Debugging asynchronous code in AiiDA

This blog is the backup of what I publish on the AiiDA blog: https://aiida.net/news/posts/2025-01-31-how-to-debug-async-in-aiida.html

Asynchronous allows program to scale better by switching tasks run on CPU while waiting on I/O, network operations, or other tasks that don’t require constant processing. However, debugging async code can be tricky especially in the context of AiiDA, where the event loop may be configured in a uncommon ways.

In this blog post, I will:

Introduce asynchronous programming in AiiDA.
Explore why debugging async code is difficult.
Discuss standard ways to debug Python async code and show how these approaches fit (or sometimes do not fit) in AiiDA’s setup.
Walk through a specific case study of using aiomonitor to find a slow coroutine stuck in the event loop.
Look at possible avenues for improving async programming within AiiDA.

Async Programming in AiiDA

As part of its architecture, AiiDA employs Plumpy (a Python workflow library) under the hood to schedule AiiDA processes into an event loop. Plumpy relies on asynchronous mechanisms (Futures, event loops, coroutines) for handling complex workflows with potentially long-lived tasks.

Most Python libraries that deal with concurrency use the asyncio module. A more standard way of using asyncio is by having an interpreter managing an single event loop. For tasks that may require IO bounded operations, a coroutine is scheduled with await if it needs to run chronologically after another coroutine. Or a coroutine can be scheduled as a task in the event loop so it can be picked up by the next event loop and run asynchronously with other tasks.

Many Python libraries that address concurrency rely on the asyncio module. Typically, you have a thread managing a single event loop.

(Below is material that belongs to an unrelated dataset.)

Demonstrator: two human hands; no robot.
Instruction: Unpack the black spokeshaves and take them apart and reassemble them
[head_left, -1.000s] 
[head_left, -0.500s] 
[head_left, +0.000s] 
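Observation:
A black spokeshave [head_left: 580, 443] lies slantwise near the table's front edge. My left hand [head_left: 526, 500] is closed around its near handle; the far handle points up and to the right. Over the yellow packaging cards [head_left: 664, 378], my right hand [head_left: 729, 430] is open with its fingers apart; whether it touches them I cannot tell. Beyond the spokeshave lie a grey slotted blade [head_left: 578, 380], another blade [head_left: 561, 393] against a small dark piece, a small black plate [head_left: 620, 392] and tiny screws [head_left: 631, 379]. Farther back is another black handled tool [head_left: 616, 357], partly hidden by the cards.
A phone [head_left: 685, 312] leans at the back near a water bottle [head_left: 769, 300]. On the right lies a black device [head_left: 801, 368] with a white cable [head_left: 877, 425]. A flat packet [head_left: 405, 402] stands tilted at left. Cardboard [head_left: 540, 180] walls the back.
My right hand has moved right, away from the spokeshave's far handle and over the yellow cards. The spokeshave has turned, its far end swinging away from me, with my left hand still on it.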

When dealing with I/O-bound tasks, you can use await to run one coroutine immediately after another in sequence. Using await does let one coroutine wait on (and effectively run after) another coroutine. However, a key idea is that await allows the event loop to run other coroutines while the current one is waiting for I/O. Using await cooperatively giving control back to the event loop whenever you do something that can be awaited.

Alternatively, you can schedule a coroutine as a task in the event loop, allowing it to be picked up in the next iteration and run concurrently with other tasks. This means the event loop will interleave their execution. In practical sense, each task appears to run at the same time, but under the hood, the event loop is switching between tasks when they hit I/O or an await.

In AiiDA, processes are launched and scheduled on an event loop, which can be nested or re-entered using tools nest-asyncio. Each event loop running AiiDA processes is managed by an AiiDA runner (also referred to as a worker, as these terms are used interchangeably in the AiiDA context). The AiiDA daemon controls these workers, allowing for their dynamic start/stop and scaling by increasing or decreasing the number of workers as needed. For more detailed information on the AiiDA engine, refer to our AiiDA engine paper (Comp. Mat. Sci. 187, 110086 (2021)).

The combination of concurrency, external runners, and re-entrant event loops helps AiiDA remain responsive, but it can also create non-standard debugging situations.

Why Is Debugging Async Code Hard?

Debugging asynchronous code is inherently challenging, not just in the Python ecosystem but across programming languages. Even in a language I enjoy working with, like Rust, debugging asynchronous code often demands specialized tools and workflows. For instance, a single asynchronous runtime in Rust, such as Tokio, has its own dedicated toolchain to assist with debugging.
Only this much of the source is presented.